#### What is being asked
Transcribe exactly the line containing "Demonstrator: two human" and the remaining lines of the listing below, through the very last.

#### Provided material
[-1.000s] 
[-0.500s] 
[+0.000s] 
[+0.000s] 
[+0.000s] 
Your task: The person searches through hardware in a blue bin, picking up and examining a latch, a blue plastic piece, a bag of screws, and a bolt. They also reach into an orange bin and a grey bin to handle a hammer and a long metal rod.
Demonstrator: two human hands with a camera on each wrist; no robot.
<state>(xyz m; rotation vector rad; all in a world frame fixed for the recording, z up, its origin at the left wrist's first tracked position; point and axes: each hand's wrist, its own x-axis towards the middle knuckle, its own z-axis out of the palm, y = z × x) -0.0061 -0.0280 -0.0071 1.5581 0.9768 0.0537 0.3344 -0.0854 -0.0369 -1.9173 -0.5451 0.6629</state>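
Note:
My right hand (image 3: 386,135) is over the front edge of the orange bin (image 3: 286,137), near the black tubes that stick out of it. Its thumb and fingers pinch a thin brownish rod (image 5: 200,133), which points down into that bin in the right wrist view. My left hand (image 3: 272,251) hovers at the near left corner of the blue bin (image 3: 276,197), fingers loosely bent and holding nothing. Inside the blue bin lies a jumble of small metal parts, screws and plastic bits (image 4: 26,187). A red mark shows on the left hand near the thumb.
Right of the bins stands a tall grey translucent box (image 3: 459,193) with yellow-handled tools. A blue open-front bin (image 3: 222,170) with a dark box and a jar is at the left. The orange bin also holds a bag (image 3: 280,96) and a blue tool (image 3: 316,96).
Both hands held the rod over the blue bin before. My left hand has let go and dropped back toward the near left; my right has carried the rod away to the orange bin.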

#### Response
Demonstrator: two human hands with a camera on each wrist; no robot.
<state>(xyz m; rotation vector rad; all in a world frame fixed for the recording, z up, its origin at the left wrist's first tracked position; point and axes: each hand's wrist, its own x-axis towards the middle knuckle, its own z-axis out of the palm, y = z × x) -0.0061 -0.0280 -0.0071 1.5581 0.9768 0.0537 0.3344 -0.0854 -0.0369 -1.9173 -0.5451 0.6629</state>
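Note:
My right hand (image 3: 386,135) is over the front edge of the orange bin (image 3: 286,137), near the black tubes that stick out of it. Its thumb and fingers pinch a thin brownish rod (image 5: 200,133), which points down into that bin in the right wrist view. My left hand (image 3: 272,251) hovers at the near left corner of the blue bin (image 3: 276,197), fingers loosely bent and holding nothing. Inside the blue bin lies a jumble of small metal parts, screws and plastic bits (image 4: 26,187). A red mark shows on the left hand near the thumb.
Right of the bins stands a tall grey translucent box (image 3: 459,193) with yellow-handled tools. A blue open-front bin (image 3: 222,170) with a dark box and a jar is at the left. The orange bin also holds a bag (image 3: 280,96) and a blue tool (image 3: 316,96).
Both hands held the rod over the blue bin before. My left hand has let go and dropped back toward the near left; my right has carried the rod away to the orange bin.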

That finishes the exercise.